We train our best-tuned models from Part 2 on the new multi-omic data.

In [67]:
# Re-run benchmark on multi-omic data
multi_omic_results = {}
final_multi_omic_models = {}

# Logistic Regression
start_time = time.time()
lr_mo = LogisticRegression(C=0.1, max_iter=2000, random_state=42, n_jobs=1)
lr_mo.fit(X_mo_train_scaled, y_mo_train)
final_multi_omic_models['Logistic Regression'] = lr_mo
print(f"Finished in {time.time() - start_time:.2f}s")

# K-Nearest Neighbors 
start_time = time.time()
knn_mo = KNeighborsClassifier(n_neighbors=7, n_jobs=32)
knn_mo.fit(X_mo_train_scaled, y_mo_train)
final_multi_omic_models['K-Nearest Neighbors'] = knn_mo
print(f"Finished in {time.time() - start_time:.2f}s")

# Random Forest
start_time = time.time()
rf_mo = RandomForestClassifier(max_depth=None, n_estimators=200, random_state=42, n_jobs=32)
rf_mo.fit(X_mo_train_scaled, y_mo_train)
final_multi_omic_models['Random Forest'] = rf_mo
print(f"Finished in {time.time() - start_time:.2f}s")

# XGBoost
start_time = time.time()
warnings.filterwarnings("ignore", category=UserWarning, module='xgboost')
xgb_mo = XGBClassifier(device="cuda", learning_rate=0.1, max_depth=5, n_estimators=200,
                       random_state=42, use_label_encoder=False, eval_metric='mlogloss')
xgb_mo.fit(X_mo_train_scaled, y_mo_train)
final_multi_omic_models['XGBoost'] = xgb_mo
print(f"Finished in {time.time() - start_time:.2f}s")

# LinearSVC
start_time = time.time()
lsvc_mo = LinearSVC(C=0.01, max_iter=4000, random_state=42, dual='auto')
lsvc_mo.fit(X_mo_train_scaled, y_mo_train)
final_multi_omic_models['LinearSVC'] = lsvc_mo
print(f"Finished in {time.time() - start_time:.2f}s")

# Evaluation
for model_name, model in final_multi_omic_models.items():
    y_mo_pred = model.predict(X_mo_test_scaled)
    accuracy_mo = accuracy_score(y_mo_test, y_mo_pred)
    multi_omic_results[model_name] = accuracy_mo
    print(f"Tuned {model_name} Test Accuracy: {accuracy_mo * 100:.2f}%")

Finished in 37.98s
Finished in 0.14s
Finished in 1.62s
Finished in 12.86s
Finished in 149.47s
Tuned Logistic Regression Test Accuracy: 95.30%
Tuned K-Nearest Neighbors Test Accuracy: 78.59%
Tuned Random Forest Test Accuracy: 93.68%
Tuned XGBoost Test Accuracy: 95.25%
Tuned LinearSVC Test Accuracy: 94.76%
In [68]:
# Rescale y-values for plotting
baseline = 0.85
final_comparison_df['Height'] = final_comparison_df['Accuracy'] - baseline

models = final_comparison_df['Model'].unique()
data_types = final_comparison_df['Data Type'].unique()
x = np.arange(len(models))
width = 0.35

plt.figure(figsize=(12, 7))
ax = plt.subplot(111)

heights1 = final_comparison_df[final_comparison_df['Data Type'] == 'RNA-seq Only']['Height']
heights2 = final_comparison_df[final_comparison_df['Data Type'] == 'RNA-seq + CNV']['Height']
rects1 = ax.bar(x - width/2, heights1, width, label='RNA-seq Only', bottom=baseline)
rects2 = ax.bar(x + width/2, heights2, width, label='RNA-seq + CNV', bottom=baseline)

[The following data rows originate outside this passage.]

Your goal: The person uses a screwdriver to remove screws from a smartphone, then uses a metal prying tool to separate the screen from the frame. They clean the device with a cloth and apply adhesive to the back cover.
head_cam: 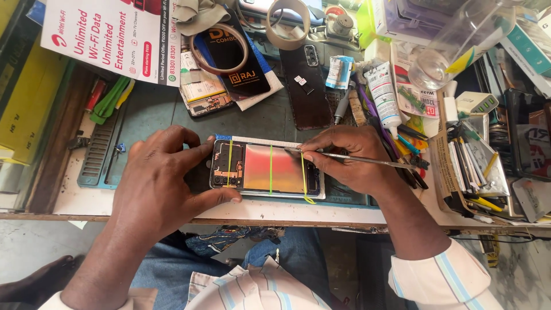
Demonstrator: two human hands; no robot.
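Left hand [158, 181] clamping the opened phone [267, 169] lengthwise along the counter's [287, 211] front edge, right hand [347, 158] fingers pinching tweezers [367, 159] at its right end.

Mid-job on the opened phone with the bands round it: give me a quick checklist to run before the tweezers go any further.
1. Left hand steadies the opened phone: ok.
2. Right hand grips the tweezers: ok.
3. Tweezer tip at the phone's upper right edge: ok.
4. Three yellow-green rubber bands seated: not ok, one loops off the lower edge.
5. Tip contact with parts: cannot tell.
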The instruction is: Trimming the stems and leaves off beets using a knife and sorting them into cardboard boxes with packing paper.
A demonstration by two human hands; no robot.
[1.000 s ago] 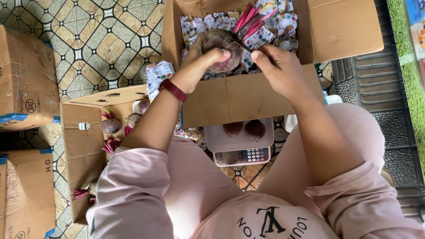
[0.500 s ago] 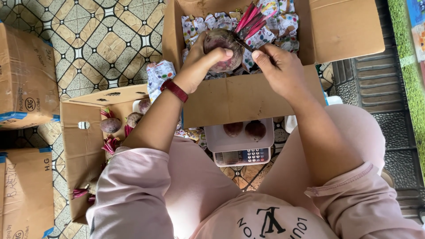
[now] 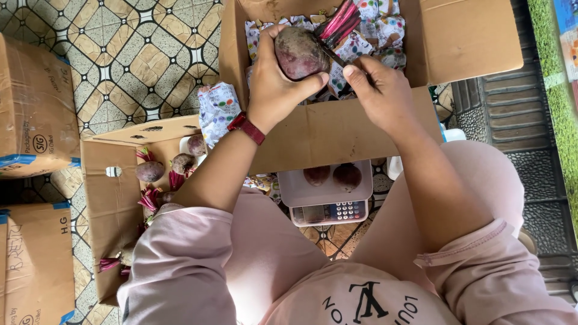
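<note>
A round, dark purple-red beetroot (image 3: 299, 53) with a bunch of magenta stalks (image 3: 338, 21) at its top is being held over the open brown cardboard box (image 3: 337, 129) in front of the person. The left hand (image 3: 278, 75), wearing a dark red wristband (image 3: 245, 127), is wrapping its fingers around the beetroot from below and from the side, gripping it firmly. The right hand (image 3: 379, 90) is sitting just beside the root, its fingers pinching closed on a thin dark blade-like tool (image 3: 333, 54) whose tip is touching the beetroot near the base of the stalks; what kind of tool it is cannot be told. Under the beetroot, the box is lying lined with white paper printed in many colours (image 3: 385, 30).

Nearer the person, a white kitchen scale (image 3: 325, 198) with a keypad is standing on the floor, partly under the box's edge, and two more dark beetroots (image 3: 333, 176) are resting on its tray. To the person's left, a lower open cardboard box (image 3: 111, 204) is holding several beetroots with stalks (image 3: 150, 171). A piece of the same printed paper (image 3: 218, 108) is lying between the two boxes. Closed cardboard cartons (image 3: 33, 114) are standing at the far left on the patterned tile floor (image 3: 138, 54).
</note>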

ax.axhline(y=baseline, color='black', linestyle='--')
ax.set_ylabel('Test Set Accuracy')
ax.set_title('Model Performance')
ax.set_xticks(x)
ax.set_xticklabels(models)
ax.legend(title='Data Type')
ax.set_ylim(0.78,0.97) 

plt.tight_layout()

Conclusion and Findings¶

The above plot demonstrates the power of multi-omic data integration for cancer classification.

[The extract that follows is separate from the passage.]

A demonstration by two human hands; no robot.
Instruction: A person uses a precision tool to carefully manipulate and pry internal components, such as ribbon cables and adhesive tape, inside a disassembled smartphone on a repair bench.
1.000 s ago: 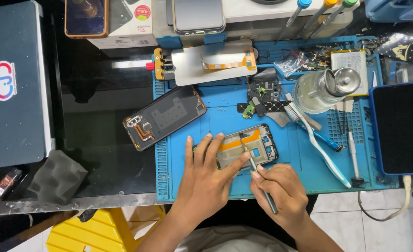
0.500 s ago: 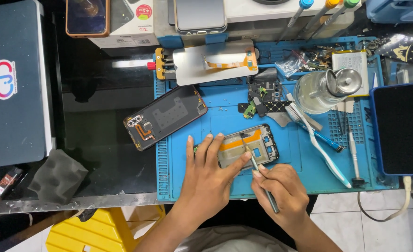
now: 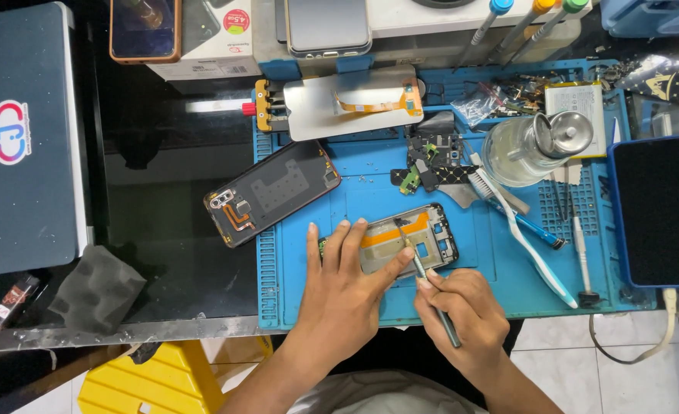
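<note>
The left hand [image 3: 347, 287] is spread flat, fingers open, pressing the near-left end of the opened phone frame [image 3: 408, 239]. The right hand [image 3: 462, 310] is closed on a thin tool [image 3: 428, 287], its tip set inside the frame. The frame's long axis runs left-right on the blue mat [image 3: 508, 295] of the bench, just ahead of both hands.

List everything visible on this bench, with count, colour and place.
phone frame: 1, silver and orange, mat centre, under both hands
tool: 1, dark, thin, tip on the frame
work mat: 1, blue, bench centre
back cover: 1, black, across mat's left edge
screen panel: 1, grey, mat top
glass bottle: 1, clear, mat right
toothbrush: 1, white, mat right
dark phone: 1, blue case, far right
laptop: 1, grey, far left
stool: 1, yellow, below bench
left hand: presses the frame
right hand: grips the tool
</note>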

Finding 1: Integrating CNV data with RNA-seq data improved classification accuracy for every model type tested (except kNN which is discussed later), pushing the top performance from 94.39% to 95.30%, confirming that the two data types are synergistic.

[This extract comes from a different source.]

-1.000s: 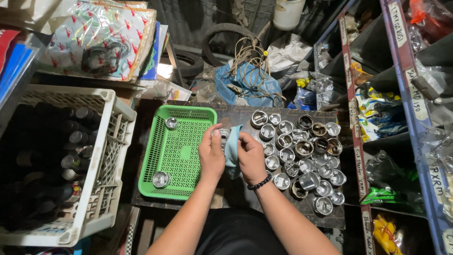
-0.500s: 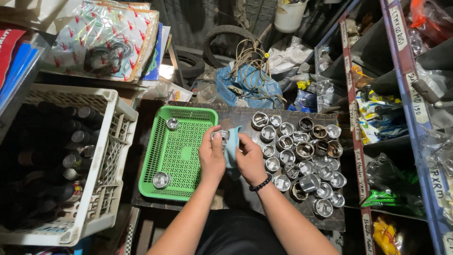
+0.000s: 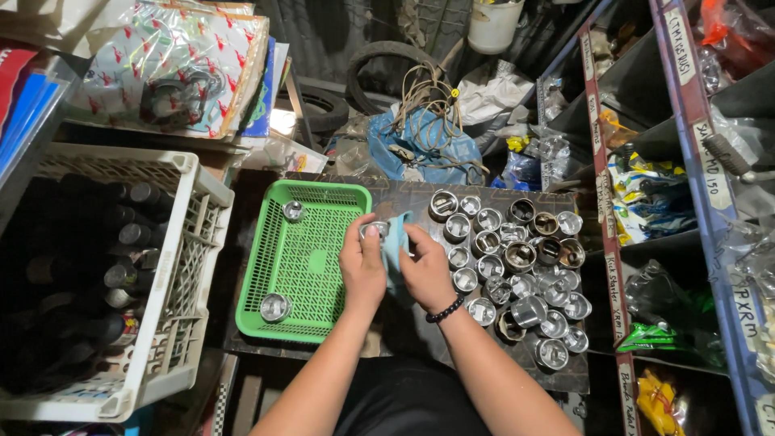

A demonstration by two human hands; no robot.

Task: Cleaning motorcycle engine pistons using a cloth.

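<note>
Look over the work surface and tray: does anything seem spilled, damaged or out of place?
Nothing stands out. The left hand holds a small metal cup against a blue cloth that the right hand grips. Two cups lie apart in the green tray; the rest cluster loosely, unspilled, on the dark board.

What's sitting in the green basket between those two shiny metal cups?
Nothing: in the head view the green basket shows only bare mesh between the metal cup near its far edge and the one near its front corner.
</note>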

Finding 2: The t-SNE plot revealed that the 33 cancer types are highly separable in high-dimensional space. This was validated by the strong performance of linear models (LogisticRegression and LinearSVC), which achieved the highest accuracies.

Finding 3: The distance-based kNN model, which treats all features equally, saw its accuracy collapse from 90.55% to 78.59% after the addition of 1,000 new features. In contrast, the "smarter" models (LR, RF, XGBoost) that can learn feature weights successfully filtered the noise and improved their performance.